Le gouvernement chinois a choisi une athlète ouïghoure comme dernière porteuse de la flamme olympique. Un geste contesté par ceux qui défendent cette minorité musulmane.
« La Chine est un pays totalitaire, donc les autorités arrivent à tout cacher ». Étudiantes et membres de l’organisation Strasbourg For Uyghurs, Melissa et Fairouz sont encore indignées après la cérémonie d’ouverture des Jeux Olympiques d’Hiver de Pékin, qui s'est tenue le 4 février. Lors de celle-ci, une skieuse de fond Ouïghoure, Dinigeer Yilamujiang, a été choisie pour allumer la flamme olympique dans le stade du « Nid d’Oiseau » de Pékin. Les deux jeunes femmes dénoncent une mise en scène. « C’est Xi Jinping [Président Chinois, NDLR] qui nous rit au nez. Cette sportive est totalement assimilée à la culture chinoise, elle n’a aucune culture ouïghoure », analyse Fairouz.

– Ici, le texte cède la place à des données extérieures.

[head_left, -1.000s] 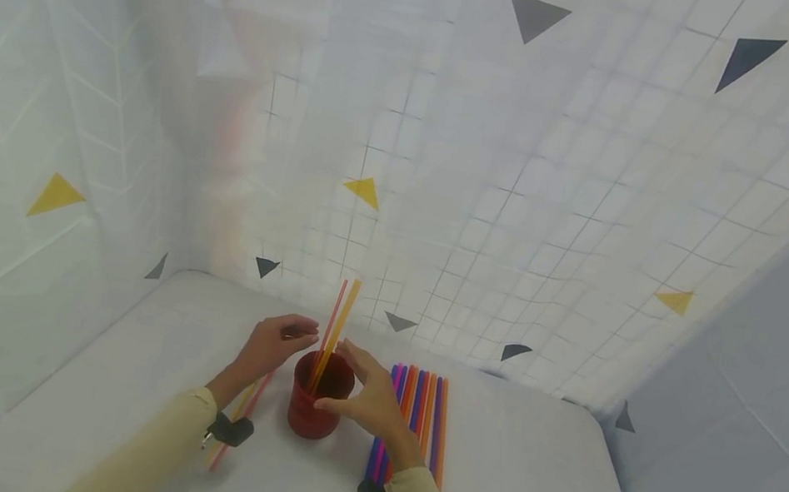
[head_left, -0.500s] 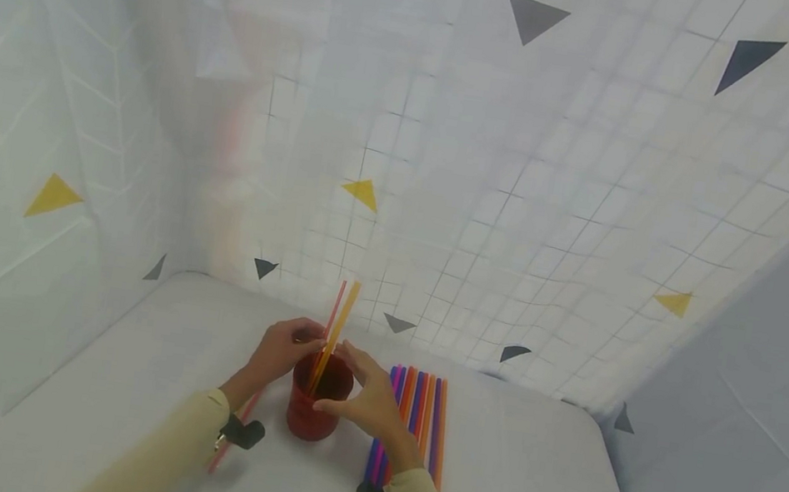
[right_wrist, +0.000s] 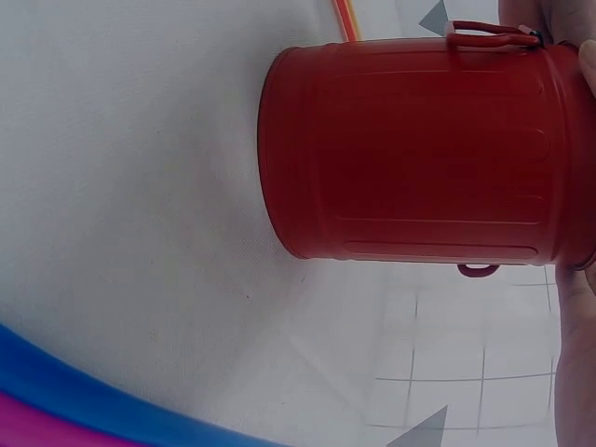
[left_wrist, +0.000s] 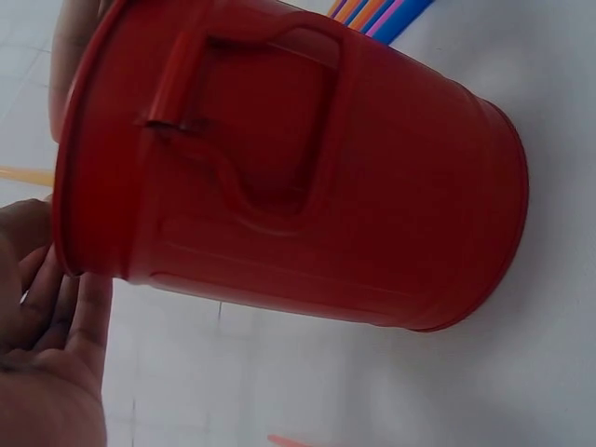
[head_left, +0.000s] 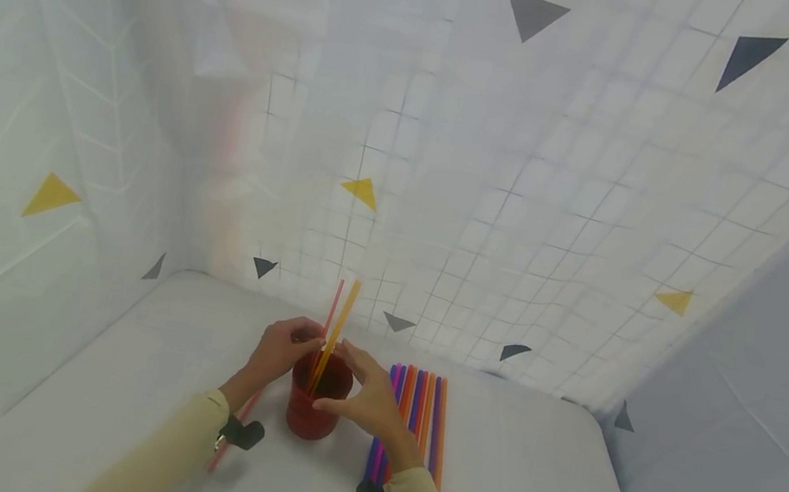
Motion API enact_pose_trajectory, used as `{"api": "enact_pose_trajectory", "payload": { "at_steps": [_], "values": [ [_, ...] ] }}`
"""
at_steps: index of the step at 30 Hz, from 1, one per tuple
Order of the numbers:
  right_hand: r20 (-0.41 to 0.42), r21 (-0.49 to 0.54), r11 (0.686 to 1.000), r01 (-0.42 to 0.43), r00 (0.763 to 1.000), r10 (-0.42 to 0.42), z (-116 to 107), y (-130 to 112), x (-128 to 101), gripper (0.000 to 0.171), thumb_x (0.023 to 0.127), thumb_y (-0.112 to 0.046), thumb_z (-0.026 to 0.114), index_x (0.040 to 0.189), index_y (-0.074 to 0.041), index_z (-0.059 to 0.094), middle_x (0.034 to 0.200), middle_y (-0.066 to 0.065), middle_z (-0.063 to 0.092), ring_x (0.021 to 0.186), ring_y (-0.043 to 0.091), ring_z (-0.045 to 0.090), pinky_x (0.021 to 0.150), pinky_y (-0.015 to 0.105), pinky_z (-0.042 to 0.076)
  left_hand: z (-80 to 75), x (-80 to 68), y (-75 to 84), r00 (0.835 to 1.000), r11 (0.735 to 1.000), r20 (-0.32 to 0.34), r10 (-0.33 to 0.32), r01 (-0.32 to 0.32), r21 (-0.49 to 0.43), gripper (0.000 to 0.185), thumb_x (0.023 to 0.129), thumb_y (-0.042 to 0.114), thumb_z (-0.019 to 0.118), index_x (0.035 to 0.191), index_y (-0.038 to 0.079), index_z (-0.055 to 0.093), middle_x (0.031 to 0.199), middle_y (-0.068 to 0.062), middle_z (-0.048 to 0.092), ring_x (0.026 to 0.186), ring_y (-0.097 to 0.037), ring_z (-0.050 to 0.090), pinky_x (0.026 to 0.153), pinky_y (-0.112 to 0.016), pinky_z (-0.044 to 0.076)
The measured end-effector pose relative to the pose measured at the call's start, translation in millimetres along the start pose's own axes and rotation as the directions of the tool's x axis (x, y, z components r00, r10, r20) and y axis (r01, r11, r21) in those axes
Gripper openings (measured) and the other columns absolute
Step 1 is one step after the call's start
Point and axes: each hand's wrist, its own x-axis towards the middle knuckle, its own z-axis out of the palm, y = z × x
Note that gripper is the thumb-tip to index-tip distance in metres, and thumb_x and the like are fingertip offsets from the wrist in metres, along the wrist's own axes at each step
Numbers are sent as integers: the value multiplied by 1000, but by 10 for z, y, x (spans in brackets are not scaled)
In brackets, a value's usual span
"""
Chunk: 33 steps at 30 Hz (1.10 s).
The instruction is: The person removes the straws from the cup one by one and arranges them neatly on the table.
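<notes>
A red ribbed cup, shaped like a small bin with little side handles, stands upright on the table. A pink straw and a yellow-orange straw lean in it and rise above its rim. My left hand is at the rim's left side, its fingertips pinching the pink straw. On the right, my right hand holds the cup's rim, thumb in front and fingers behind. In the left wrist view the cup hides part of the hands. The cup also fills much of the right wrist view.
Several blue, pink and orange straws lie side by side right of the cup, partly under my right forearm. Another pink straw lies beneath my left wrist. White sheets with triangles enclose the white table.
My left hand has moved right to the straws at the rim. The pink straw's top has tipped slightly left, away from the yellow-orange one. My right hand stays at the cup.
</notes>
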Motion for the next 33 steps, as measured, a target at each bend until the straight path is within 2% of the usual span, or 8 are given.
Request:
{"api": "enact_pose_trajectory", "payload": {
  "at_steps": [6, 9, 13, 18, 23, 33],
  "values": [
    [0, -9, 1000, 12, 1000, -12, 9, 0, -1, 97, 70, -29, 90, 151, -16, 37, 144, -8, 50, 134, 8, 43, 108, 37, 38, -30, -9, 57, 1000, 1000, 1, 7, -7, -7, 19, 88, 23, 74, 104, 13, 72, 96, 1, 71, 83, -15, 66, 78, -32, 58],
    [0, -11, 1000, 17, 1000, -17, 13, 6, -4, 97, 70, -30, 89, 151, -14, 37, 143, -8, 50, 134, 9, 43, 108, 39, 38, -48, -6, 77, 1000, 1000, -8, 23, -23, -10, 18, 88, 22, 74, 104, 13, 72, 95, 1, 71, 83, -15, 65, 78, -32, 58],
    [1, -5, 1000, 9, 1000, -9, 17, 14, -13, 98, 69, -35, 89, 151, -17, 37, 142, -10, 51, 133, 8, 43, 108, 37, 38, -57, 7, 84, 999, 999, -16, 39, -39, -15, 17, 89, 23, 73, 105, 15, 72, 95, 3, 71, 85, -13, 66, 79, -30, 58],
    [-2, 1, 1000, -6, 1000, 6, 20, 24, -33, 96, 68, -37, 89, 149, -29, 38, 141, -11, 52, 132, 5, 43, 108, 36, 37, -62, 10, 94, 1000, 998, 1, 18, -17, -55, 17, 90, 22, 72, 106, 15, 71, 95, 2, 71, 85, -14, 66, 74, -28, 58],
    [1, 6, 1000, -16, 1000, 16, 36, 0, -61, 94, 69, -35, 90, 148, -35, 38, 142, -11, 51, 133, 4, 42, 109, 41, 37, -110, -11, 161, 1000, 998, -8, 13, -14, -57, 18, 91, 22, 71, 107, 13, 71, 95, 2, 71, 85, -14, 66, 77, -30, 58],
    [9, 17, 1000, -19, 1000, 19, 62, -50, -123, 93, 73, -26, 88, 149, -33, 36, 143, -10, 49, 136, 9, 40, 109, 47, 36, -259, 62, 342, 994, 990, -15, 112, -112, -83, 19, 92, 19, 70, 109, 10, 70, 96, 1, 71, 82, -12, 68, 74, -28, 58]
  ]
}}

Faire diversion de la crise humanitaire
Selon l’ONG World Uyghur Congress, cette minorité ethnique musulmane de la région du Xinjiang, en Chine, est persécutée par le gouvernement depuis 2017. Sous prétexte qu’ils représentent une menace terroriste, environ un million de Ouïghours sont détenus dans des camps d’internement, ou camps de « rééducation » selon les termes du Parti Communiste Chinois (PCC). Ceux qui en ressortent témoignent d'endoctrinement politique mais aussi de séparation forcée de leur famille, voire de torture. Résolue à détourner le regard du monde de cette situation régulièrement qualifiée de « génocide », la Chine a donc tenté de se défendre en mettant sa jeune athlète Ouïghoure sur les devants de la scène.

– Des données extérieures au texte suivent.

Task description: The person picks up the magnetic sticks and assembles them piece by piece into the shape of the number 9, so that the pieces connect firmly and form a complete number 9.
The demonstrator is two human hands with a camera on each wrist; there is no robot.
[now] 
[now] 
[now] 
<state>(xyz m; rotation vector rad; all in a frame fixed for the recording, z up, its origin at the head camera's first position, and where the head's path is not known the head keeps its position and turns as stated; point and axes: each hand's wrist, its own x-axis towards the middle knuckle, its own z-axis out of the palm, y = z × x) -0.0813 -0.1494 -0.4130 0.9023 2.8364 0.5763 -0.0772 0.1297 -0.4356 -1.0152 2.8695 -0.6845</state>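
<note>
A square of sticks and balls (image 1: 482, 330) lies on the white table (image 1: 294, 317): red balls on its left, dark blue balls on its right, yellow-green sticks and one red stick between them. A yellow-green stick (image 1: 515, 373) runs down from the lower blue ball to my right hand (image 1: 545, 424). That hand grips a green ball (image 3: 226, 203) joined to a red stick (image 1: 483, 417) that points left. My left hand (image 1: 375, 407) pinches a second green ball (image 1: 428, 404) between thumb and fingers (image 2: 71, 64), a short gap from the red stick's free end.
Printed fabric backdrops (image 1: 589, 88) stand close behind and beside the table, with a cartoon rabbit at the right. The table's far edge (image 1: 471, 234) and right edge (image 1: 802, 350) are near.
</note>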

Pour les deux étudiantes, ce geste du PCC reste vide de sens. « C’est très facile de manipuler, souligne Melissa. Les femmes Ouïghoures ont une tenue vestimentaire spécifique. Pendant la cérémonie, ils ont montré la famille de Dinigeer sur un écran, mais pas une femme ne portait le foulard ». Le compte Instagram de l'athlète de 20 ans est, de plus, très soigné. En presque quatre ans, une quinzaine de publications ne montre que du ski et des drapeaux chinois.
Un manque de réaction
Le collectif Strasbourg for Uyghurs déplore la timidité de la réponse de la communauté internationale. « La persécution des Ouïghours se poursuit mais il y a peu d'actions concrètes contre la Chine parce que tout le monde craint des conséquences économiques », explique Fairouz. Une des seules décisions prises par les pays occidentaux face à la crise humanitaire : le boycott diplomatique des JO de Pékin. Une pression purement « symbolique » qu'Emmanuel Macron n’a pas voulu faire, au contraire des Etats-Unis, du Canada et du Royaume-Uni. « C’est que du vent, fustige encore Fairouz. Même si Macron l’avait fait, ça aurait été du vent. Parce que derrière, ils continuent à négocier des accords économiques. »
De son côté, le Comité international olympique (CIO) est resté neutre sur le sujet de la cérémonie. Son porte-parole, Mark Adams, a souligné que Dinigeer Yilamujiang « avait le droit d’être là d’où qu’elle vienne, quel que soit son origine. » Finalement, la Chine ne risque pas encore de sanction similaire à celle reçue par la Russie après son scandale de dopage, c'est-à-dire une exclusion des compétitions. Déception pour Fairouz et Melissa : « Le CIO devrait prendre position sur le sujet en amont du choix du pays ».